→ What the task requires: Where the data below begins, start retyping exactly, and end on the line with "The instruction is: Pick", which is included; no picture goes in.

→ Data section:
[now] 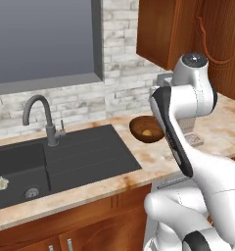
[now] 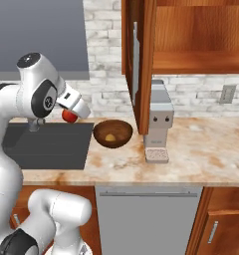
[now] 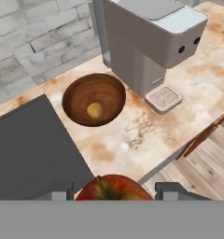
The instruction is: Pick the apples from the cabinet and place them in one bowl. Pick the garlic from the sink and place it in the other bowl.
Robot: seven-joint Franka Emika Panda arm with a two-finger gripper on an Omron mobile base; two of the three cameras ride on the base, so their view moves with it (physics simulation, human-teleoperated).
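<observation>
My gripper (image 2: pixel 70 113) is shut on the red apple (image 2: pixel 68 116), up in the air to the left of the reddish-brown bowl (image 2: pixel 112 133) and above the sink's right edge. In the hand view the red apple (image 3: pixel 115 188) sits between the fingertips (image 3: pixel 58 191), with the bowl (image 3: pixel 94 99) ahead and below. The yellow-green apple (image 3: pixel 94 110) lies inside that bowl (image 1: pixel 146 129). The garlic (image 1: pixel 1 183) rests in the black sink (image 1: pixel 65 157) basin at far left. The cabinet (image 2: pixel 201 62) hangs open above the counter. The other bowl is out of view.
A grey coffee machine (image 2: pixel 159 119) stands on the counter just right of the bowl, under the open cabinet door (image 2: pixel 139 60). A grey gooseneck tap (image 1: pixel 41 117) rises behind the sink, and a metal drain (image 1: pixel 31 192) lies near the garlic.
</observation>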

→ Solution to the exercise:
[now] 
[now] 
[now] 
The instruction is: Pick the apples from the cabinet and place them in one bowl. Pick the garlic from the sink and place it in the other bowl.

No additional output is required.